== DATASET SECTION ==

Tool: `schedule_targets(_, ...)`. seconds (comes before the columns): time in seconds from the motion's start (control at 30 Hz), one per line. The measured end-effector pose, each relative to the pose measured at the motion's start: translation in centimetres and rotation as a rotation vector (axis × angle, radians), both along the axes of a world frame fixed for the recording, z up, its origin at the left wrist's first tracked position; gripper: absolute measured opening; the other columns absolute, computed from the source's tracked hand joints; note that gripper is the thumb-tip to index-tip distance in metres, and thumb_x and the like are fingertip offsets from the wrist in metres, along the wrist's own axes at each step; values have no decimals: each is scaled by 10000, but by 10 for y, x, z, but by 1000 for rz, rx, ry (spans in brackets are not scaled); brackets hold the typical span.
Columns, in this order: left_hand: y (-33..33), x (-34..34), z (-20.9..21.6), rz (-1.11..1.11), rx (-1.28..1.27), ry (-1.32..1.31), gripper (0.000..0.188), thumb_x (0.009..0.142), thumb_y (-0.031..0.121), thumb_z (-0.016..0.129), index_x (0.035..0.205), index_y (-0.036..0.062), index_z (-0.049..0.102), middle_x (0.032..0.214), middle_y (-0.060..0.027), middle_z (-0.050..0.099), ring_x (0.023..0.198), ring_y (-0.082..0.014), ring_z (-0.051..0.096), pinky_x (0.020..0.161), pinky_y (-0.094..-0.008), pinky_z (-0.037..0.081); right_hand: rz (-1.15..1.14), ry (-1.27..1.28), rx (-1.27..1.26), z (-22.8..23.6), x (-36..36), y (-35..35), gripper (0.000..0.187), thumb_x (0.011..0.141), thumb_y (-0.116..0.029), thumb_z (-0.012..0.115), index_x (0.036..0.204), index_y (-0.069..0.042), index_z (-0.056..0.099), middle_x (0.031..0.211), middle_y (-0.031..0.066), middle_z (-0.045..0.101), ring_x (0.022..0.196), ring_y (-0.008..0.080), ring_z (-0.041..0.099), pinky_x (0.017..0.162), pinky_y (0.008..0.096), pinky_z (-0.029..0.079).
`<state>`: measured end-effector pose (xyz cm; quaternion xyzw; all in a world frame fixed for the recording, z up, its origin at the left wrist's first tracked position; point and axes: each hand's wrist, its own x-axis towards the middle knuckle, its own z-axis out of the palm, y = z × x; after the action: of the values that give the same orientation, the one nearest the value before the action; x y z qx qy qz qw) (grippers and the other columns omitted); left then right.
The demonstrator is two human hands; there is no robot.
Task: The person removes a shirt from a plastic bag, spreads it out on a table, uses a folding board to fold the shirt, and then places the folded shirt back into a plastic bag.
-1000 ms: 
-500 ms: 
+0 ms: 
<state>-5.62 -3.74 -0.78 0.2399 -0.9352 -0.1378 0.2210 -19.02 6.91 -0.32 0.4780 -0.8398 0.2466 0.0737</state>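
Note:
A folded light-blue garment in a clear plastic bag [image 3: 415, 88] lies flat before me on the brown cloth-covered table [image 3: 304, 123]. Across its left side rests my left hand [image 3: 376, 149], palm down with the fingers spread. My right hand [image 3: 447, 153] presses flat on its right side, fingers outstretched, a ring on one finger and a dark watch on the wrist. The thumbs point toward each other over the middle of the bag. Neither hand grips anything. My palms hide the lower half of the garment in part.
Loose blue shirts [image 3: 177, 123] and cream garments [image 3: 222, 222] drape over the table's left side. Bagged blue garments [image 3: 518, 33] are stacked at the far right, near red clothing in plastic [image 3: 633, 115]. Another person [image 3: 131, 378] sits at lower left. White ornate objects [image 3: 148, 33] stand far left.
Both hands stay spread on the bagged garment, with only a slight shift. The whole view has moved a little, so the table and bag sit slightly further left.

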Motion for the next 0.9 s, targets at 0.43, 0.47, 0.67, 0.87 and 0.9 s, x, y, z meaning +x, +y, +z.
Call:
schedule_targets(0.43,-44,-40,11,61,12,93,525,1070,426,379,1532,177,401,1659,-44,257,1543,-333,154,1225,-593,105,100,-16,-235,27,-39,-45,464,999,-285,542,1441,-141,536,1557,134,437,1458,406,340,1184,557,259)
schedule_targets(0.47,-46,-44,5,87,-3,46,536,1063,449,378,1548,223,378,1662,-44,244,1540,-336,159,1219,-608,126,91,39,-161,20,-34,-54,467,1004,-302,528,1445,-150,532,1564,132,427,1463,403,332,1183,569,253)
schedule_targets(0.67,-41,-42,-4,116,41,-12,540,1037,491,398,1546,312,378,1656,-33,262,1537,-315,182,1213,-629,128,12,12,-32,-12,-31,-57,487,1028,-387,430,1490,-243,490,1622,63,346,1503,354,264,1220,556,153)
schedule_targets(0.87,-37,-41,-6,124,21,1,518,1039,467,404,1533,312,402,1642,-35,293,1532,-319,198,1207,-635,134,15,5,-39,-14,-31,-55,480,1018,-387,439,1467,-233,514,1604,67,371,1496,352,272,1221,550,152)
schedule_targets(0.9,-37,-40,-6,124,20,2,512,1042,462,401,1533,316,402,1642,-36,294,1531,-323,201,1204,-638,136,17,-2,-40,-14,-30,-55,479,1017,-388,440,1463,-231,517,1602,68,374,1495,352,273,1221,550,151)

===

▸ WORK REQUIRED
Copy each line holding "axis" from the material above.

▸ SOLUTION
Tool: `schedule_targets(_, ...)`. seconds (comes before the columns): time in seconds from the motion's start (control at 30 Hz), one per line. The measured end-effector pose, each relative to the pose measured at the motion's start: translation in centimetres and rotation as a rotation vector (axis × angle, radians), both along the axes of a world frame fixed for the recording, z up, its origin at the left wrist's first tracked position; gripper: absolute measured opening; the other columns absolute, computed from the source's tracked hand joints; note that gripper is the thumb-tip to index-tip distance in metres, and thumb_x and the like are fingertip offsets from the wrist in metres, along the wrist's own axes at each step; values have no decimals: each is scaled by 10000, but by 10 for y, x, z, but by 1000 for rz, rx, ry (spans in brackets are not scaled); brackets hold the typical span.
`<state>`: measured end-effector pose (xyz cm; quaternion xyzw; all in a world frame fixed for the recording, z up, its origin at the left wrist's first tracked position; point and axes: each hand's wrist, its own x-axis towards the middle knuckle, its own z-axis out of the palm, y = z × x; after the action: of the values that give the same orientation, the one nearest the value before the action; x y z qx qy qz qw) (grippers and the other columns omitted); left then right.

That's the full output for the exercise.